WORK TO BE COMPLETED —
Say how many lines in the records contain the string "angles", giving the number by itself.

_ _ _ _ _

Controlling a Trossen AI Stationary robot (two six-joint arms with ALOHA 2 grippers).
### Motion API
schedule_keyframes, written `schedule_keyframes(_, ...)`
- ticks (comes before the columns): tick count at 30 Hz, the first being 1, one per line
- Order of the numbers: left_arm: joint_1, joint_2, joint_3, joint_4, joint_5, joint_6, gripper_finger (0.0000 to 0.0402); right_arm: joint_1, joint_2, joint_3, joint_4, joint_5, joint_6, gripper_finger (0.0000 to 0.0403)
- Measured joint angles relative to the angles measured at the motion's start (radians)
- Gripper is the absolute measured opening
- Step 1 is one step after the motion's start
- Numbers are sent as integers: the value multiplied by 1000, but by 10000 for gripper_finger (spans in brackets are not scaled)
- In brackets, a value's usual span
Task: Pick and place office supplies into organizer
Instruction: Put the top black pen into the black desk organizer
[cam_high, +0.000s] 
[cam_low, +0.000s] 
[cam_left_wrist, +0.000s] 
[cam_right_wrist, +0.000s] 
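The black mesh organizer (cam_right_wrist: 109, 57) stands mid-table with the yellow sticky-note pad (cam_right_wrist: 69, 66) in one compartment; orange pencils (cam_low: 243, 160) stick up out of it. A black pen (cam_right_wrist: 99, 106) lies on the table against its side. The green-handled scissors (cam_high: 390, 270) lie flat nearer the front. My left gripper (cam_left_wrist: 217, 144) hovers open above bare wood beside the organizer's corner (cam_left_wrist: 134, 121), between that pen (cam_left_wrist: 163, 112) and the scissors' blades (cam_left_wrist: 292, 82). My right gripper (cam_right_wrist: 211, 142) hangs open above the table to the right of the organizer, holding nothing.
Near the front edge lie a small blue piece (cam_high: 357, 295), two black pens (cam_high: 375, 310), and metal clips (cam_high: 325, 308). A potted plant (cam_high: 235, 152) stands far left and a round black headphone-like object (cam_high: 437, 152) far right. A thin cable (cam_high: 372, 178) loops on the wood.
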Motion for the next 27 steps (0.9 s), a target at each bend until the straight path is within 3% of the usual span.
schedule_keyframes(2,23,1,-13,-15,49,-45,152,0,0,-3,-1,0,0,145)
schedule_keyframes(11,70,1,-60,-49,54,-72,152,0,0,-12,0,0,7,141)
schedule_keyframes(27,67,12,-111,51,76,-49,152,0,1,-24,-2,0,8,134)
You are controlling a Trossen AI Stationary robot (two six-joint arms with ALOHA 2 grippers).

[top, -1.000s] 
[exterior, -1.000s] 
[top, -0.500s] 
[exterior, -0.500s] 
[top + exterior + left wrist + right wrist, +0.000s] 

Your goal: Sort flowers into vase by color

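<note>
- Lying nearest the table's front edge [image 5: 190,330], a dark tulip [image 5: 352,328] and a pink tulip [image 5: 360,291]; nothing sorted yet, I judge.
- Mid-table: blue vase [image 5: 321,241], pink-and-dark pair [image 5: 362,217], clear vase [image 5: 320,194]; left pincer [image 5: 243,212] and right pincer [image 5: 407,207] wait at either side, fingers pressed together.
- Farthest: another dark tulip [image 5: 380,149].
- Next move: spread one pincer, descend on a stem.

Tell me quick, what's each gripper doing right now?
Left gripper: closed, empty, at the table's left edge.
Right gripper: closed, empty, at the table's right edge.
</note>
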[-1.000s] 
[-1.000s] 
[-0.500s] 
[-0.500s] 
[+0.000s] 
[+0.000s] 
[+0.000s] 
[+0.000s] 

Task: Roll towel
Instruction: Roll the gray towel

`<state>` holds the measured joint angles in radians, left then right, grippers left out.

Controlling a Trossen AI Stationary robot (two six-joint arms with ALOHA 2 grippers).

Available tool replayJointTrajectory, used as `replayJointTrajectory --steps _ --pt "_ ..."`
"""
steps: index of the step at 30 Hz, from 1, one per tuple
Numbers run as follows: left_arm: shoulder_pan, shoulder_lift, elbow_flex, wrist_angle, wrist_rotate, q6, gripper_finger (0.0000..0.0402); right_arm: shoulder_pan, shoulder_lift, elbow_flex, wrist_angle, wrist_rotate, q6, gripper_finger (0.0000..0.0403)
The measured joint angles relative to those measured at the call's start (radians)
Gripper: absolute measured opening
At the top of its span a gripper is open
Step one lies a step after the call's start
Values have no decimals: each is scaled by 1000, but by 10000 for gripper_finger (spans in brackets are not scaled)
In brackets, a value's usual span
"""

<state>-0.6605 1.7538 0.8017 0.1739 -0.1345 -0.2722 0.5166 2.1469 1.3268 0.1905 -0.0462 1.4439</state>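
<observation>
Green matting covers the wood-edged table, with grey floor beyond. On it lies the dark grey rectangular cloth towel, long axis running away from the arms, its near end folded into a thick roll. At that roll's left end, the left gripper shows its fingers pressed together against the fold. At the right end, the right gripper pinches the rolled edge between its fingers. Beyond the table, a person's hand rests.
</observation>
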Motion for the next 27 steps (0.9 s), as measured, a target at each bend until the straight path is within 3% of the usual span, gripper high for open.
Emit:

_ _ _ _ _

EXPECTED ANSWER —
3